§ AIM OF THE EXERCISE
Copy, from the listing, every line in which the string "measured" is present.

§ MATERIAL PROVIDED

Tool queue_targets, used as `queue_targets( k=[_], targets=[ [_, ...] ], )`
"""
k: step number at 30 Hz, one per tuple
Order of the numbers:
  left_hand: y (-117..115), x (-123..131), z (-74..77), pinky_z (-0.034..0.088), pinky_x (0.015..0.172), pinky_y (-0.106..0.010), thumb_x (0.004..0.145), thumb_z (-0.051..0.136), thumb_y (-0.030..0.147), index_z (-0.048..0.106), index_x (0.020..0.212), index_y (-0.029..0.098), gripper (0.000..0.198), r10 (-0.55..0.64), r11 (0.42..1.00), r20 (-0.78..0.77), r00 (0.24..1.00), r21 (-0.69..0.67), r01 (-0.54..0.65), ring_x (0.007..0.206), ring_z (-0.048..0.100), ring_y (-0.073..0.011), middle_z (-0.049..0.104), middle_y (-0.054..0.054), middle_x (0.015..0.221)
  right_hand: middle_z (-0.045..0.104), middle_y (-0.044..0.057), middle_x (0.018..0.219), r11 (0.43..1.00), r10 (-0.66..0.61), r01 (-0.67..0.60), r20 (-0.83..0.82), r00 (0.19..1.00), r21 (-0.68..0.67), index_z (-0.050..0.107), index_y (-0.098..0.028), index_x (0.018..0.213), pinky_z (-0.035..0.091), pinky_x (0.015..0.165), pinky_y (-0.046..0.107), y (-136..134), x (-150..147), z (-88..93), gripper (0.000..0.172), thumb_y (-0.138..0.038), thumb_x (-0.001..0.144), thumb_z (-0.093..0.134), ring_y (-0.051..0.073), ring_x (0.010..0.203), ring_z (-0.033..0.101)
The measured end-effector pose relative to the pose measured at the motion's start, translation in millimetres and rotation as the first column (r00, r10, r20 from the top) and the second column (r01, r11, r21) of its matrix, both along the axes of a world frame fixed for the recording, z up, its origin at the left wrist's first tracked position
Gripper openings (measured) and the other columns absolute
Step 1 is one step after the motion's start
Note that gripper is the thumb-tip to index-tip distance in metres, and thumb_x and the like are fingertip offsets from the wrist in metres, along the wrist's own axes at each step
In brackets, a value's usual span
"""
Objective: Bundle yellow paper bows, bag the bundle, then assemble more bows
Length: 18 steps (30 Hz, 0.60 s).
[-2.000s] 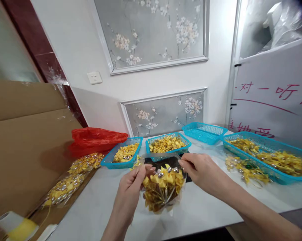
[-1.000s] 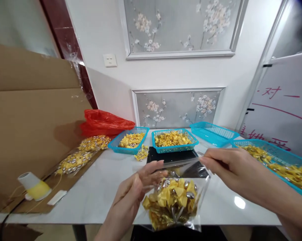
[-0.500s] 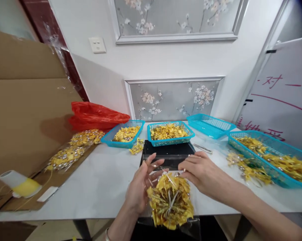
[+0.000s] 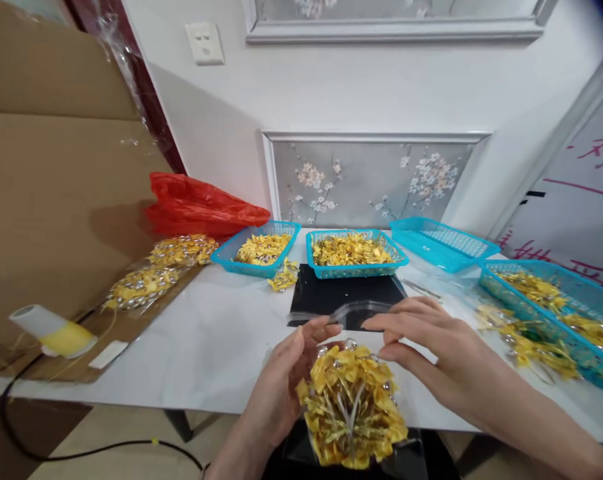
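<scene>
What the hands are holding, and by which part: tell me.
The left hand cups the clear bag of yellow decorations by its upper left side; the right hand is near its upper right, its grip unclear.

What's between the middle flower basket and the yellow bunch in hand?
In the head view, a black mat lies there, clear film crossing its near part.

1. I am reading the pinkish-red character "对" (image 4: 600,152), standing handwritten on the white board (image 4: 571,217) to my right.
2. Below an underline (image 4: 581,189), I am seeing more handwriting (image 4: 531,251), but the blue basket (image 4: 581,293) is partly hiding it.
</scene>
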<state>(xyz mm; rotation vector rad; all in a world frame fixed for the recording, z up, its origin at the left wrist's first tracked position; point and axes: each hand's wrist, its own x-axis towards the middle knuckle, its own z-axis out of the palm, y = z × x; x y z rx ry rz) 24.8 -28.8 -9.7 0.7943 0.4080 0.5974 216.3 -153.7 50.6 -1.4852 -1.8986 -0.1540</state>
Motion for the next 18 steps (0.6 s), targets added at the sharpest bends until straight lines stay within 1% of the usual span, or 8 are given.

§ WRITTEN RESPONSE
The measured end-effector pose relative to the pose measured at the motion's start, translation in millimetres and rotation as the first column (r00, r10, r20 from the top) and the second column (r01, r11, r21) of its matrix, both along the axes of a world frame fixed for the recording, z up, its origin at the left wrist's first tracked position
Gripper openings (measured) and the other columns absolute

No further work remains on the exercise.